Adjustments in daily routine coupled with fear from possibly contacting CoVid-19, cause difficulty in coping with reality and heightens the stress and anxiety of any individual. The workers are among those highly affected wherein amid the COVID-19 pandemic, they still strive to fulfill their jobs and sustain their families’ needs. For some, a work from home scheme was feasible, while for others, they were completely displaced. 

Paulo Luis Zipagan, 22,  is a teacher at the Xavier School in Nuvali, wherein he used to commute every day from Bay town to Sta. Rosa, Laguna. His school adopted a work from home scheme. “Masasabi ko rin na ‘nakakabaliw’ siya kasi sobrang restricted ng feeling, sobrang kulong, limitado ng pwedeng gawin at ang hirap kasi hindi ito ‘yung ‘normal’  sa akin. Sobrang abnormal ng pakiramdam,” Paulo said.

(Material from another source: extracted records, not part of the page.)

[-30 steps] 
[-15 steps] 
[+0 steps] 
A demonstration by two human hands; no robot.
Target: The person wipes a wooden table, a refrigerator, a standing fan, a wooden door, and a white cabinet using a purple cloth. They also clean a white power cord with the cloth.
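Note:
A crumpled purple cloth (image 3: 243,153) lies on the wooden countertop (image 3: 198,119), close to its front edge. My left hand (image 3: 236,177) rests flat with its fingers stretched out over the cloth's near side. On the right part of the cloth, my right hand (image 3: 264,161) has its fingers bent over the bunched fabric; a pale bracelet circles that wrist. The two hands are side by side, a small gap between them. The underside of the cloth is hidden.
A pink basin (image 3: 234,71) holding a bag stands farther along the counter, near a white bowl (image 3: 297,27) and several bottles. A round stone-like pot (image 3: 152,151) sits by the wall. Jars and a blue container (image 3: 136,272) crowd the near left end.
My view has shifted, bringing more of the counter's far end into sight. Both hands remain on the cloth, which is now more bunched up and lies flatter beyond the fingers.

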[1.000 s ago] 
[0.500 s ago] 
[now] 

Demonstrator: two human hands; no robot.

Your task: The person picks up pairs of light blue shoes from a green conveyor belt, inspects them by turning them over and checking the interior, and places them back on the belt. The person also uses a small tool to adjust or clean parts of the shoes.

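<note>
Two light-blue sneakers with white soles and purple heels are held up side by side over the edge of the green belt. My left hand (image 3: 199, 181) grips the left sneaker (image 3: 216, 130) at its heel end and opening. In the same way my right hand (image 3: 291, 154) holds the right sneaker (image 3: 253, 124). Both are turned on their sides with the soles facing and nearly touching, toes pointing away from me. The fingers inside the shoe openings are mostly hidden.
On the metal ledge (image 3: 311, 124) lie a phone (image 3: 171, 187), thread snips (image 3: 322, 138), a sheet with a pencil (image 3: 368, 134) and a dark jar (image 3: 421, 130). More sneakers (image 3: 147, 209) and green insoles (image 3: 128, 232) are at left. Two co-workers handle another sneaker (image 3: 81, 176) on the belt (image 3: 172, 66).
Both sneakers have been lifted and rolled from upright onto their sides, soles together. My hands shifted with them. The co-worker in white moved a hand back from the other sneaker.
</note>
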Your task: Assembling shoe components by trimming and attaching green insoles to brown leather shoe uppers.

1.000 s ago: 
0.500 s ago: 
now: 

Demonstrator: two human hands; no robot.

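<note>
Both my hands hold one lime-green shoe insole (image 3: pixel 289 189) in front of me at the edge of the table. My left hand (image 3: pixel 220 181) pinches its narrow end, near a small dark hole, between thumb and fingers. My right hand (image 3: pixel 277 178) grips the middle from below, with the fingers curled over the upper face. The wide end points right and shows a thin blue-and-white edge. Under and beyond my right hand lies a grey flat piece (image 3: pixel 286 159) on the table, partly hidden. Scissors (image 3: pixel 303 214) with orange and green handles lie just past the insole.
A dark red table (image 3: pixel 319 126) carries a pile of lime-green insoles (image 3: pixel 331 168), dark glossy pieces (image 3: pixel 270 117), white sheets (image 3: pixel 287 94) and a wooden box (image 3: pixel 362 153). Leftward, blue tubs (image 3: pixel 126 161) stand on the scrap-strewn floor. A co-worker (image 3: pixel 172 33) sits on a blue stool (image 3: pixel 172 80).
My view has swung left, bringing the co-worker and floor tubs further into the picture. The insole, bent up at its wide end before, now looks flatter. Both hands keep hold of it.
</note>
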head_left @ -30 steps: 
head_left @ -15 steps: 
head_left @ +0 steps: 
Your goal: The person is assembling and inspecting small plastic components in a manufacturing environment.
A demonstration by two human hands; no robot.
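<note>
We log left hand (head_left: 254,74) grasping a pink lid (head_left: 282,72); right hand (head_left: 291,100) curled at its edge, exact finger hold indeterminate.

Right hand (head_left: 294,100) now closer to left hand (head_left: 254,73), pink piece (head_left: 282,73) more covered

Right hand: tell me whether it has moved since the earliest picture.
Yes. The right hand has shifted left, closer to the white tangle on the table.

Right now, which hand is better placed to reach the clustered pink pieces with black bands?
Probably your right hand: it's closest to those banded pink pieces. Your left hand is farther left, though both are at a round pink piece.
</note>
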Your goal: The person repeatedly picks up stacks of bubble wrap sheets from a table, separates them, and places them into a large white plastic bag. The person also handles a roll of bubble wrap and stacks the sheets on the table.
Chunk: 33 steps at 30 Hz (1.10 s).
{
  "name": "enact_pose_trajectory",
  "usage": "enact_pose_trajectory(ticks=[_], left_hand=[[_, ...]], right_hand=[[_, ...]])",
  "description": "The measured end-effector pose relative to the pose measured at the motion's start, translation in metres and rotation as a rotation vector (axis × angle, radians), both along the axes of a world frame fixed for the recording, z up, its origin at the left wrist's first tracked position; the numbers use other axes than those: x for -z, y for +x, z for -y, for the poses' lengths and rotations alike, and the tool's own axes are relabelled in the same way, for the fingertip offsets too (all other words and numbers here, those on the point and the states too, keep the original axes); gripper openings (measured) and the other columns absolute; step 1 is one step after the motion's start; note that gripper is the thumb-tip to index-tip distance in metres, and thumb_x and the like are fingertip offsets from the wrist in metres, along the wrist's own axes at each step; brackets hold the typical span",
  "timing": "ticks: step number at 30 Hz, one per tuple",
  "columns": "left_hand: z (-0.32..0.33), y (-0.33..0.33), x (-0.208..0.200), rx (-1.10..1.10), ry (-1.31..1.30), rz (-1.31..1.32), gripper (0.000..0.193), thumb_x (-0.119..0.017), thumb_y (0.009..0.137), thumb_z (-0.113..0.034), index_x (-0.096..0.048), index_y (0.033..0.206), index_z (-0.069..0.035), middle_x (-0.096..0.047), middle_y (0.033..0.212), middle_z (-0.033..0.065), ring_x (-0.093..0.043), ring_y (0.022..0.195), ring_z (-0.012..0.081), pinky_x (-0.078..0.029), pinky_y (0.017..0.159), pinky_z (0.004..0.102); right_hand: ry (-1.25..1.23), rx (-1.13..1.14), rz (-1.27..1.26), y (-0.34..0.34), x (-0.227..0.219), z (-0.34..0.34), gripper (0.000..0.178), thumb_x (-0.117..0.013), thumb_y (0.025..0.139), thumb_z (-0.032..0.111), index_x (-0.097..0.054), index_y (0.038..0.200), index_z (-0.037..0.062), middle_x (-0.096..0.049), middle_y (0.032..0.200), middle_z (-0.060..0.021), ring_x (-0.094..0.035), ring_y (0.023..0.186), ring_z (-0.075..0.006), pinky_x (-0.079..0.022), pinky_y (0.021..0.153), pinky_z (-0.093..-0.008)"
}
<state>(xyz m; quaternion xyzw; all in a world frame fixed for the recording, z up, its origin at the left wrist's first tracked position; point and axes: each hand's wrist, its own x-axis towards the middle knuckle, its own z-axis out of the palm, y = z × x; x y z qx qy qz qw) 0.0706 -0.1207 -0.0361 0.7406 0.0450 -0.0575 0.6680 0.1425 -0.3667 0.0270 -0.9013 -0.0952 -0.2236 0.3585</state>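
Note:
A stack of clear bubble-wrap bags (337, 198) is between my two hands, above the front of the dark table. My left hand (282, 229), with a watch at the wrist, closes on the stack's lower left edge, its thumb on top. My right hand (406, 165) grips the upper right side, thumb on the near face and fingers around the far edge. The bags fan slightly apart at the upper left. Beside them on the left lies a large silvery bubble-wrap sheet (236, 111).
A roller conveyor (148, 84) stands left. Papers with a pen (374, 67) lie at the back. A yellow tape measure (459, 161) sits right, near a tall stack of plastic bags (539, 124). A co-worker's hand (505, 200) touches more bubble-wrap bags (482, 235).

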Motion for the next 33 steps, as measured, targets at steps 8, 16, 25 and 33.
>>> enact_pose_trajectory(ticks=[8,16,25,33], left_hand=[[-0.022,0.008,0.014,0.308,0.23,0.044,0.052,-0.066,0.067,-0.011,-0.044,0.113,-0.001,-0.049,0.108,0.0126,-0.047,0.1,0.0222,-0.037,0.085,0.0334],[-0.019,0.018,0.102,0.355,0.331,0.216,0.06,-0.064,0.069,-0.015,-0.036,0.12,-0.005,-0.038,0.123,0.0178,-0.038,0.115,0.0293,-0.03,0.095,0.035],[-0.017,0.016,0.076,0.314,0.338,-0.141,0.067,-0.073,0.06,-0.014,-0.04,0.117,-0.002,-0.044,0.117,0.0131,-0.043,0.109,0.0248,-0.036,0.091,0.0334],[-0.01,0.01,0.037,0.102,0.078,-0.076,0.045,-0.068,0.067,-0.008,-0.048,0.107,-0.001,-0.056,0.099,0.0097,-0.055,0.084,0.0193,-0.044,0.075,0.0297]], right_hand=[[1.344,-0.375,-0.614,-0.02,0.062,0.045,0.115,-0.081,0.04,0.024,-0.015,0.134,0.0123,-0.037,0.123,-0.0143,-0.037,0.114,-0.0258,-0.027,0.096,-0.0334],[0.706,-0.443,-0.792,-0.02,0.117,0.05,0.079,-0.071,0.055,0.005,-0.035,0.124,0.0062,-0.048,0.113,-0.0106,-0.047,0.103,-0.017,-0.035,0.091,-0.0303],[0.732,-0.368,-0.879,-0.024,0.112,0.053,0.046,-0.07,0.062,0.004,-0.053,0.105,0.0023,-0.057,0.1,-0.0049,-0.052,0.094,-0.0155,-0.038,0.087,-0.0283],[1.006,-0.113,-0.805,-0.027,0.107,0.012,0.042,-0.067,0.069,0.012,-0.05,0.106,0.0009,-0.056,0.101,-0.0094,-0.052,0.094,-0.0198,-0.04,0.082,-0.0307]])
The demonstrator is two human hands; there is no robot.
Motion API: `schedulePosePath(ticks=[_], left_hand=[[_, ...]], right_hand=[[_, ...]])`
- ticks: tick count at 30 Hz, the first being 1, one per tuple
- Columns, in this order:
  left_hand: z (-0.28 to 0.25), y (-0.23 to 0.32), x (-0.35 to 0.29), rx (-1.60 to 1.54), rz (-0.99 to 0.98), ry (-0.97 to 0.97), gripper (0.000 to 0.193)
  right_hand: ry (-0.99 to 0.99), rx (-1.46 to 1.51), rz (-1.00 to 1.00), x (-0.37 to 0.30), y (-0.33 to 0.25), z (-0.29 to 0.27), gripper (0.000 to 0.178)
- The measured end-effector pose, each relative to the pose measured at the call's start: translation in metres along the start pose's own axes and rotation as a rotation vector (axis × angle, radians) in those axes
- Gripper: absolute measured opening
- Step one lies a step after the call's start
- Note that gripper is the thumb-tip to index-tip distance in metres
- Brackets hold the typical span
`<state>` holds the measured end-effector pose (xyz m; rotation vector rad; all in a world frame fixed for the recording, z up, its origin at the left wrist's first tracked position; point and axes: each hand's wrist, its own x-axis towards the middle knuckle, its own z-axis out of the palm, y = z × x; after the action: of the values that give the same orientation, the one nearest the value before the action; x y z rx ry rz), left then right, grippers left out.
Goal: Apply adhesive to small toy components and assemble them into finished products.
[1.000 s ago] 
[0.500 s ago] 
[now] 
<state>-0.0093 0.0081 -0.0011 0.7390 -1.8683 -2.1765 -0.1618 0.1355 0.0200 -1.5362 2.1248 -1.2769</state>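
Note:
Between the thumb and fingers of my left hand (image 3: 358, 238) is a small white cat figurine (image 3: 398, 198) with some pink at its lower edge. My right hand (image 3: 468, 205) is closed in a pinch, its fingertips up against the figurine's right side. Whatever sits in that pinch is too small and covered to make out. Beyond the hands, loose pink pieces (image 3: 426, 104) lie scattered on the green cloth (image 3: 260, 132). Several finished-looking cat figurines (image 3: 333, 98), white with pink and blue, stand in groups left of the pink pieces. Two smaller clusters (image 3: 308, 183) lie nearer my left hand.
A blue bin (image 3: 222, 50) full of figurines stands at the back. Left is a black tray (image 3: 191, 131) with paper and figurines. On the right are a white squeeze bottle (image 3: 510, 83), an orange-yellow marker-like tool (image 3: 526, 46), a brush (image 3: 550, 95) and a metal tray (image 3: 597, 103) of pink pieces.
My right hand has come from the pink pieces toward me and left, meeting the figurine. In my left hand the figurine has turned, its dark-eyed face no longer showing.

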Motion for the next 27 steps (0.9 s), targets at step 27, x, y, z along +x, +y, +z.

Emerson Espina, 19, a student assistant studying BS Forestry, had to stop reporting to work as directed by the administration until the quarantine is lifted. Being a working student is his way of gaining independence and helping his aunt with the expenses in the university. This situation has left him living far from his family, jobless, and without assurance when he’ll be going home. Emerson Laments: “Especially, my birthday is coming soon and I’m not used to spending it without my closest friends and family.”

Dan Paolo Yema, a clinical psychologist and an assistant professor in UPLB Department of Social Sciences said that these challenging times have made it more difficult for those living away from home, to experience the safety and security of a family. It helps a person to cope with the situation and being far away from them poses stress reactions, especially if there’s that fear of not being able to make sure they’re safe.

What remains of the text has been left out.